Task goal: Please output only the lines that run from the line containing "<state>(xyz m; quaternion" through the end of the material below, exactly.

"""

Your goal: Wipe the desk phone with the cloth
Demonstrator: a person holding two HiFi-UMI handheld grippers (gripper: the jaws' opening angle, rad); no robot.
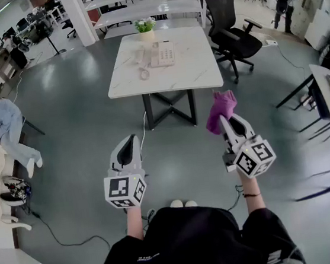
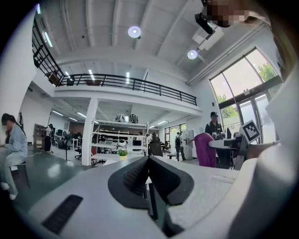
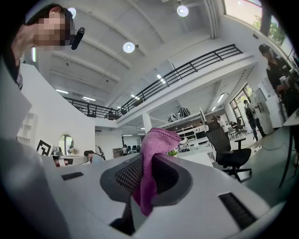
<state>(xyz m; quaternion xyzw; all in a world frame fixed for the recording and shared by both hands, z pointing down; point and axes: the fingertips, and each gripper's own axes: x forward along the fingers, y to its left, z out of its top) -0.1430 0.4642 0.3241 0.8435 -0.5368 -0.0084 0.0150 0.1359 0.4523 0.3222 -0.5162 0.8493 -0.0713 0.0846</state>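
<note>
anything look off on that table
The handset seems to lie on the table left of the phone rather than in its cradle, its cord looped loose in front. It is small in view, so not certain. Nothing spilled; the plant stands upright.

Your left gripper (image 2: 148, 163) fills the lower centre of the frame, and its two dark jaws are pressed together with nothing between them. At middle right, a purple cloth (image 2: 204, 149) hangs upright. A marker cube (image 2: 251, 131) shows just to its right. Behind the cloth stands a person in a dark cap (image 2: 213, 127), with tall windows (image 2: 243, 88) filling the right side behind them. A seated person in a light blue top (image 2: 12, 144) is at the far left edge. A black balcony railing (image 2: 133, 85) runs across the upper middle, and a white pillar (image 2: 88, 132) drops from it left of centre. A small potted plant (image 2: 122, 153) sits just above the jaws, and round ceiling lights (image 2: 134, 31) glow at the top.
</note>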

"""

Response area:
<state>(xyz m; quaternion xyzw; all in a world frame fixed for the recording and shared by both hands, z pointing down; point and axes: the fingertips, and each gripper's own axes: x forward along the fingers, y to its left, z out of its top) -0.1430 0.4642 0.3241 0.8435 -0.5368 -0.0084 0.0150 0.1359 0.4523 0.3222 -0.5162 0.8493 -0.0713 0.0846</state>
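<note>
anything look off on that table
The handset seems to lie on the table left of the phone rather than in its cradle, its cord looped loose in front. It is small in view, so not certain. Nothing spilled; the plant stands upright.

Your left gripper (image 2: 148, 163) fills the lower centre of the frame, and its two dark jaws are pressed together with nothing between them. At middle right, a purple cloth (image 2: 204, 149) hangs upright. A marker cube (image 2: 251, 131) shows just to its right. Behind the cloth stands a person in a dark cap (image 2: 213, 127), with tall windows (image 2: 243, 88) filling the right side behind them. A seated person in a light blue top (image 2: 12, 144) is at the far left edge. A black balcony railing (image 2: 133, 85) runs across the upper middle, and a white pillar (image 2: 88, 132) drops from it left of centre. A small potted plant (image 2: 122, 153) sits just above the jaws, and round ceiling lights (image 2: 134, 31) glow at the top.
</note>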

The response to this exercise has been given in full.